Rose – Well, I wouldn’t precisely call Hungarian my native culture, either. It’s part of it, one of them, but that’s all.
roaring belly, Lisa, bron – Thanks!
suzun – Olive oil ice cream sounds fascinating! I tried a chocolate olive oil drink at Room4Dessert that was surprisingly good, and then learned that bread with molten chocolate, salt, and olive oil is amazing. Dave and I were talking, and he suggested soy sauce as one thing we could not use in a dessert, but now I’m trying to brainstorm a way to disprove him.
another brilliant idea! I would never ever ever have thought of that. I really have never heard of papaprika in a sweet dish. I have some very rich smoked paprkia which I definitely would not use for this but regular paprika could be good.
My Life As A Reluctant Housewife
Gabriella – I think paprika would be really good in chocolate desserts, too. Paprika Chocolate Mousse, maybe? Or ice cream. Or in baked apples or apple pie.

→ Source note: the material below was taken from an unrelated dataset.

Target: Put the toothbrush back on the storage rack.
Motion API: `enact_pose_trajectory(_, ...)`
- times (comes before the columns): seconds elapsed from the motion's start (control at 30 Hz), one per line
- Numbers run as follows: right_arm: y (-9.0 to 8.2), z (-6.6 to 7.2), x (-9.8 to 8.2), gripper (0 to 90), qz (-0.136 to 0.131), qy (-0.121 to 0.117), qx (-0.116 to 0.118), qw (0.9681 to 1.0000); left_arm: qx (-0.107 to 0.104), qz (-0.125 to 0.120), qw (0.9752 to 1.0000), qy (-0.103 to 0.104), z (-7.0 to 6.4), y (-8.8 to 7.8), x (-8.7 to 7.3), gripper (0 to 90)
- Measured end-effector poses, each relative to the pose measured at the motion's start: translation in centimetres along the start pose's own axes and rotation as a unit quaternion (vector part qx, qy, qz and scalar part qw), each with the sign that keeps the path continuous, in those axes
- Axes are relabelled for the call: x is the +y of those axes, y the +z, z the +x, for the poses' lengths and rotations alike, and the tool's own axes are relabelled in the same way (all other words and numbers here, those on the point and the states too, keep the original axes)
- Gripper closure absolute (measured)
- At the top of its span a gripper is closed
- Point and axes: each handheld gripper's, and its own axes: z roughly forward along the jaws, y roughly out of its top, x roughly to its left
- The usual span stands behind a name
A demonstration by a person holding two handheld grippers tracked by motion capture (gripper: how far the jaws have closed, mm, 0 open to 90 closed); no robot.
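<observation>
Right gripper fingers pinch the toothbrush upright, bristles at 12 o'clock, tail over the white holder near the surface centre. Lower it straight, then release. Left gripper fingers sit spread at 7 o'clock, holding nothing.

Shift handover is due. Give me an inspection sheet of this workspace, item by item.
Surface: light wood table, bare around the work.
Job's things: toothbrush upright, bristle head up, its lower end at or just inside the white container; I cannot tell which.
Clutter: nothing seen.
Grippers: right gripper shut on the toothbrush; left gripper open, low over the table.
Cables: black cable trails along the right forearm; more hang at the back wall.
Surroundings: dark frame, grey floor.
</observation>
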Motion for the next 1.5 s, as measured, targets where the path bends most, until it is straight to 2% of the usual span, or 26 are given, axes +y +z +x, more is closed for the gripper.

I’m with the others on this. I would never have thought of using paprika in sweet buns either AND it sounds like a great idea.
Great idea! And they look great too!
Finom, finom! They would have to be looking so beautiful. I’ve never been
disappointed with Reinhart’s recipes; he always seems a little fussy when I read
them but they’re so wonderful out of the oven.
I’ve only recently discovered smoking paprika but now I’ll always have to keep a
supply of regular for these sticky buns. Savory in sweet always seems so thrilling
to me. Great idea! Thanks many.
A couple weekends ago, I was asked at the last minute if I could bring cinnamon rolls along to a get-together. I was forced by time to either pick some up, or to cheat and use frozen ones, so I opted for the latter. I’m not wild about rolls drizzled with confectioner’s sugar-type glaze, so looked online for a good “sticky bun” treatment. I found the caramel glaze from this recipe, and it worked great! I had to “pre-cook” it a bit since the rolls were designed to bake faster than the time needed to caramelize it, but with a little tweaking, it came out better than I might’ve expected! Am anxious to try the full-fledged recipe — with paprika! — sometime soon. Thanks!
ejm, linda, Tanna – Thank you!
Susan – This comment was such a pleasure to receive. Thank you. I’m really glad the glaze worked out well for you, and I hope you enjoy the full recipe as well when you give it a try.